So with the power of __traits(compiles..) and mixin('string'), we're
able to compile strings as if they were D code, and then check if that
code is actually valid. Here's some examples of the two in work:

    static if (__traits(compiles, mixin("int x;")))
    {
    }

    static if (__traits(compiles, mixin("class Foo { void bar() { } }")))
    {
    }

    static if (__traits(compiles, mixin(" { int a; a++; return a; } ")))
    {
    }

Notice the last example was an anonymous function (a lambda).
Ok, we were on line 56, the static if is checking if the enum
'testAsExpression' is compilable as D code. If it's not compilable (if
we passed an invalid string representation of a function in our 'fun'
argument), then we reach the else clause on line 67. We'll hit a
static assert here, which means all compilation stops and you'll get
an error. Here's an example that does just that:

import std.functional;
void main()
{
    string brokenFunctionRepresentation = "(a & 1) == b";
    alias unaryFun!(brokenFunctionRepresentation) isEven;
    isEven(4);
}

> D:\DMD\dmd2\windows\bin\..\..\src\phobos\std\functional.d(74): Error: static assert  "Bad unary function: " ~ brokenFunctionRepresentation ~ " for type " ~ "int"c
> D:\DMD\dmd2\windows\bin\..\..\src\phobos\std\functional.d(87):        instantiated from here: Body!(int)
> testing45.d(10):        instantiated from here: result!(int)

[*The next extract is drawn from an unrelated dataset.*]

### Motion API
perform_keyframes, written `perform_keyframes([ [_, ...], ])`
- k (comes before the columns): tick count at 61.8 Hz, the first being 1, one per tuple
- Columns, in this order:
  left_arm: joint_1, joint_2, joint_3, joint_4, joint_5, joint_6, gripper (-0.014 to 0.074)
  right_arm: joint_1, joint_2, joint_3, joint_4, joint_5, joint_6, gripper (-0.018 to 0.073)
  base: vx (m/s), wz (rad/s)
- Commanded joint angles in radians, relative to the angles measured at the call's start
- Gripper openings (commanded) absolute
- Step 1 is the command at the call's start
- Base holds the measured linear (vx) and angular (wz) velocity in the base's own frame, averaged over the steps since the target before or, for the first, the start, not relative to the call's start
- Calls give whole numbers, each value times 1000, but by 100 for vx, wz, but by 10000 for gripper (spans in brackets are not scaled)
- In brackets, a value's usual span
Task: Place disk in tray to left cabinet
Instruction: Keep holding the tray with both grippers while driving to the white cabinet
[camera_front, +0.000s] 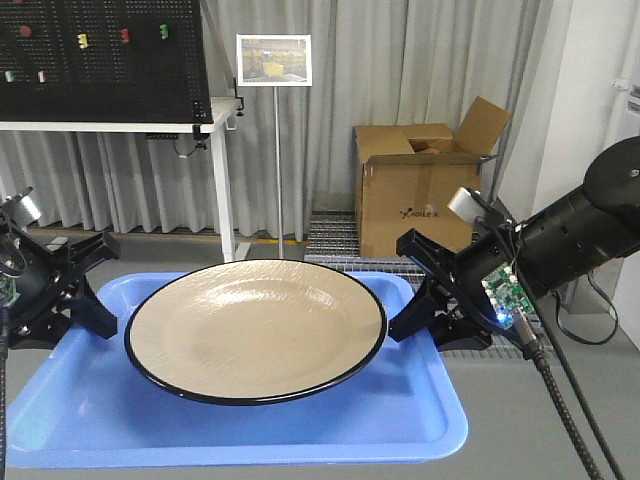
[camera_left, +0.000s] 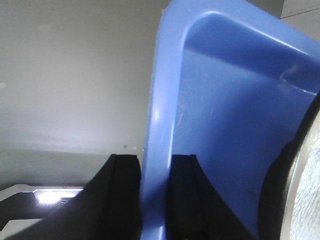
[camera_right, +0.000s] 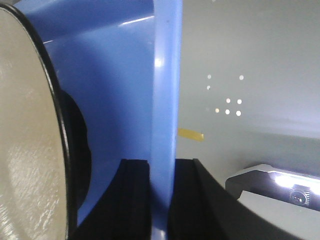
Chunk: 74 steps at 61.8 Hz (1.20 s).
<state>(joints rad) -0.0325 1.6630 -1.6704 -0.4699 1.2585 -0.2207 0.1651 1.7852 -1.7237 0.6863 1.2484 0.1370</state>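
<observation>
Jaws of the left tool and right tool each straddle a short-end rim of the flat bright blue plastic tray, clenched on it in both wrist views. The tray's long axis runs straight from one tool to the other. The large glossy tan disk with a black rim lies in it midway between them, neither arm nearer. The left cabinet is not in view.
</observation>
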Motion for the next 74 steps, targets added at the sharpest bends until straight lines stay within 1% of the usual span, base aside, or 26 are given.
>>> perform_keyframes([
  [1,-20,-55,-38,-136,-5,-25,0,14,-59,-40,160,23,0,-6,68,-5],
  [37,-20,-55,-38,-136,-6,-25,0,14,-59,-40,160,23,0,-6,64,-6],
  [74,-20,-55,-38,-136,-6,-25,0,14,-59,-40,160,23,0,-6,51,-6],
])
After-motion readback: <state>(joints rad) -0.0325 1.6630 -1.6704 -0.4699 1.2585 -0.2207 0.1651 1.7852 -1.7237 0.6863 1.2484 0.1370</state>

But, we *did* pass a valid argument, so the static if check will
evaluate to true.
Line 59: This enum simply expands to:
    enum string code = "return ( (a & 1) == b );";

The next line can be difficult to grasp, so let me walk you through it.
Here again we're using mixin to compile code that's in string form.
Remember the value of 'testAsExpression':
    enum testAsExpression = "{ ElementType a; return ((a & 1) == 0);}()";

Ok, so how do we compile this in? Well, remember that ElementType is a
type argument passed to the Body template (the one we're in now). And
remember that I've said that for the moment we're pretending that that
argument is an int. This means when mixed in the expression becomes:

{ int a; return ((a & 1) == 0);}();

Remember when I discussed the two enums and how they have the open and
closed paranthesis at the end? These are used to call the function
that was just defined. It's a lambda function, so we have no other
immediate way of calling it, since a lamda doesn't have a name.

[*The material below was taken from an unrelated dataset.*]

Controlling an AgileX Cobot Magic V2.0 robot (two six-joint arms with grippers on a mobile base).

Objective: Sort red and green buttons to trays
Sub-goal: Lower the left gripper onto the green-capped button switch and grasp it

Here's some lambda examples that are immediately called:
    import std.functional;
    import std.stdio;
    void main()
    {
        enum lamdaWithCall = " { return 10 * 20; }()";
        writeln( mixin(lamdaWithCall) );  // writes 200

        enum lambdaWithoutCall = " { return 10 * 20; }";
        writeln( mixin(lambdaWithoutCall)() );  // notice paranthesis
outside the mixin
    }

Back to our code at line 60. We're mixing in the enum that has a
lambda and a call. This will be compiled, which means the function
will be called and it will return a value. 'typeof' returns the type
of its argument. Since our function will most likely return an int,
typeof will simply return 'int' (In other words, if the function
returned '1', it's no longer 1, it's the type of 1 which is an int).
Now on the left you see we're using an alias. We're aliasing the int
type to the 'ReturnType' symbol name.

That's it for the Body template. It's function is to parse a string,
try to construct and evaluate a function from the string argument
UnaryFunImpl passes in, and in return it defines two important
declarations that our unaryFunImpl template will need:
1. The actual code that will be used as the function definition ('enum
string code').
2. The return type of this function ('ReturnType').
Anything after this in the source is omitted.